Work instruction: Give the number of lines in the data that hold the word "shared", and nothing else.

Excerpted records:
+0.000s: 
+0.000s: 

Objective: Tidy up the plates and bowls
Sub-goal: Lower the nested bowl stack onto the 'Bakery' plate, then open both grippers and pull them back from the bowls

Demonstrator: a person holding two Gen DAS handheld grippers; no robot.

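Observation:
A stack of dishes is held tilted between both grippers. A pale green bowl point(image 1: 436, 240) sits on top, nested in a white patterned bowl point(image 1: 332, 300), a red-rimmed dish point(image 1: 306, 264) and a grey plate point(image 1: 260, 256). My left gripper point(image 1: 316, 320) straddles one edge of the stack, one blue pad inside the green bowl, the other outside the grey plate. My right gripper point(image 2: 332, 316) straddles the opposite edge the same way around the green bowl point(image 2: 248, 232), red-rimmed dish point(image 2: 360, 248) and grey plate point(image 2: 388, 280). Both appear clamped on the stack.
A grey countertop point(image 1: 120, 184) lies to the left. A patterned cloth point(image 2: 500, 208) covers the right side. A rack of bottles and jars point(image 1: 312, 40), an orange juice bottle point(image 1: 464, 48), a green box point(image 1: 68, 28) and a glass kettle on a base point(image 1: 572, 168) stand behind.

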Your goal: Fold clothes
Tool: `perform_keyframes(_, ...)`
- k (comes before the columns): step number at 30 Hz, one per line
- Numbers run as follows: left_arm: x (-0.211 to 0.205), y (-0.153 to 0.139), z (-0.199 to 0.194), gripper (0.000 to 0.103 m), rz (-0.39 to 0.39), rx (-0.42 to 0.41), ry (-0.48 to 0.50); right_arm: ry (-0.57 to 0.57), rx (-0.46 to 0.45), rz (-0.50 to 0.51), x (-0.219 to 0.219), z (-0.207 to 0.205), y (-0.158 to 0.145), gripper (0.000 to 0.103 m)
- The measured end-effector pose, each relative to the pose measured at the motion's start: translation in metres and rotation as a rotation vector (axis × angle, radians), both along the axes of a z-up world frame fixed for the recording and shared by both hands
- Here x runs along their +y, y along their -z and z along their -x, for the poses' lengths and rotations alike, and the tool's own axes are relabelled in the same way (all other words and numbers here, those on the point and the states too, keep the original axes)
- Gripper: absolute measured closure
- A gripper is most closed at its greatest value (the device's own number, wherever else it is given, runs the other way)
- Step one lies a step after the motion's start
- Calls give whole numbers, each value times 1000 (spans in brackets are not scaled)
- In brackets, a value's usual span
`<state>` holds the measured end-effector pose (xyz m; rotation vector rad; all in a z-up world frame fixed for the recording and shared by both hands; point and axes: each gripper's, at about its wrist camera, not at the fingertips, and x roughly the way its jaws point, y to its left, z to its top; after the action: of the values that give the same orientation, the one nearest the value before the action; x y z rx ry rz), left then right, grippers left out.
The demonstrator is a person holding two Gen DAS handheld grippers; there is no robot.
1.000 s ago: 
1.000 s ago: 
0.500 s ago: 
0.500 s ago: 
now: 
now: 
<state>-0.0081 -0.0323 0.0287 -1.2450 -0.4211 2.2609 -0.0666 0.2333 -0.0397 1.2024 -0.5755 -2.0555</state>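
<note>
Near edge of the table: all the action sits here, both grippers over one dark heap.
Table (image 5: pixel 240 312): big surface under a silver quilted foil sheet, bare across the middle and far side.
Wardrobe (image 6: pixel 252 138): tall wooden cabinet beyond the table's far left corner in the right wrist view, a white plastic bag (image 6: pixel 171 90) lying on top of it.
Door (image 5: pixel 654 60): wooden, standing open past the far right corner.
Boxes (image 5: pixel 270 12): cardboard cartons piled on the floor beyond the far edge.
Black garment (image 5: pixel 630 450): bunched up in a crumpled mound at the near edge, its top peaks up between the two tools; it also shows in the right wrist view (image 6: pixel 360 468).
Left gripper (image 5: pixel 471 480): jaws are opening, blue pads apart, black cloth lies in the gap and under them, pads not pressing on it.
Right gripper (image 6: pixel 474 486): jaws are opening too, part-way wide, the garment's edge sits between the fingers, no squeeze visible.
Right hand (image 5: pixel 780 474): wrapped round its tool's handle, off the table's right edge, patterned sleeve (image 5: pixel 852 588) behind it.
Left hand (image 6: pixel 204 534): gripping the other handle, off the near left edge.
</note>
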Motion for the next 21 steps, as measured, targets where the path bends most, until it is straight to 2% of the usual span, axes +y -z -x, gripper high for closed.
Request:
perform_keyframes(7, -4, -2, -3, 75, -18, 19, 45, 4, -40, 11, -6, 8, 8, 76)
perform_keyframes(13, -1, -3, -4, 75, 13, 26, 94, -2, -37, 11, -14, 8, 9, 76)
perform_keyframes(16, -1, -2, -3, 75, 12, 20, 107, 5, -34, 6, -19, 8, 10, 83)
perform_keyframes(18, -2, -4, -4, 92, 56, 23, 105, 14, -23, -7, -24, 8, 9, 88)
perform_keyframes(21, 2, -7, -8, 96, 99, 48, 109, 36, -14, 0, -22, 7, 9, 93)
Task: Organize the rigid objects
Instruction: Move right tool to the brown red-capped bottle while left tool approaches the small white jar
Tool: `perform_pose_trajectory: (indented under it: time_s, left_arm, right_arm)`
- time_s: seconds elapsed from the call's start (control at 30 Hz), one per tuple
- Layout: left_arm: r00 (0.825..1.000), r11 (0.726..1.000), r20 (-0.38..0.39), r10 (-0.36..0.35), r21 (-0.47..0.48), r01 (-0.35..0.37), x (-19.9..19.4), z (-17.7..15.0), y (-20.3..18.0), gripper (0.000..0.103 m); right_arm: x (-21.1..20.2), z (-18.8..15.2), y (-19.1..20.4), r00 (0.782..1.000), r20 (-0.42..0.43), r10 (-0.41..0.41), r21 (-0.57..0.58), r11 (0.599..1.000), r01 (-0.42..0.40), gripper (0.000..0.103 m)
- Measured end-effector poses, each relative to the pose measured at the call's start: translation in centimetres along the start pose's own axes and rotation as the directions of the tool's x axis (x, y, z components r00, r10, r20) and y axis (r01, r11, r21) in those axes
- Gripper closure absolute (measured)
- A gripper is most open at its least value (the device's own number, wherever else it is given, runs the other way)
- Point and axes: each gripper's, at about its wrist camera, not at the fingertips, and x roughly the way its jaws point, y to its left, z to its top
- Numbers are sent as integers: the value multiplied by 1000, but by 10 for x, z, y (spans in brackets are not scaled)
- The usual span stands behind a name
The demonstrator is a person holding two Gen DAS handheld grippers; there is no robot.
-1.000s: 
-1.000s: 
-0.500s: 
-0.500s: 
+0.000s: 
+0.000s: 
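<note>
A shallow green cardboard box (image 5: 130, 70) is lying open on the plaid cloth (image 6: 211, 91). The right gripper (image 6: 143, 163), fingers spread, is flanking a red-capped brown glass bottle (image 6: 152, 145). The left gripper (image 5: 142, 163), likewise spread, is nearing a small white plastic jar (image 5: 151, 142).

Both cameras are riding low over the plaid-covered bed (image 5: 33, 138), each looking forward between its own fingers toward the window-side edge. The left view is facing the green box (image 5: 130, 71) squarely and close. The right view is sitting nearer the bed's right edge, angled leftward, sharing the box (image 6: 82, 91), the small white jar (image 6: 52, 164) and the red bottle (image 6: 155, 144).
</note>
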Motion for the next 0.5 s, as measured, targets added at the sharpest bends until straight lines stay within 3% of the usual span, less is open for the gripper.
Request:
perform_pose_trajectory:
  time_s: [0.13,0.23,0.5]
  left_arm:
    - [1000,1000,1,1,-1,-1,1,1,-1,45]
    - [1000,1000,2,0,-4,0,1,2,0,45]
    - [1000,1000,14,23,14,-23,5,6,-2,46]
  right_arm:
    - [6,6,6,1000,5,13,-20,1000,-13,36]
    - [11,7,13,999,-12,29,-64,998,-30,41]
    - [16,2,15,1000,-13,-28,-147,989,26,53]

Task answer: 2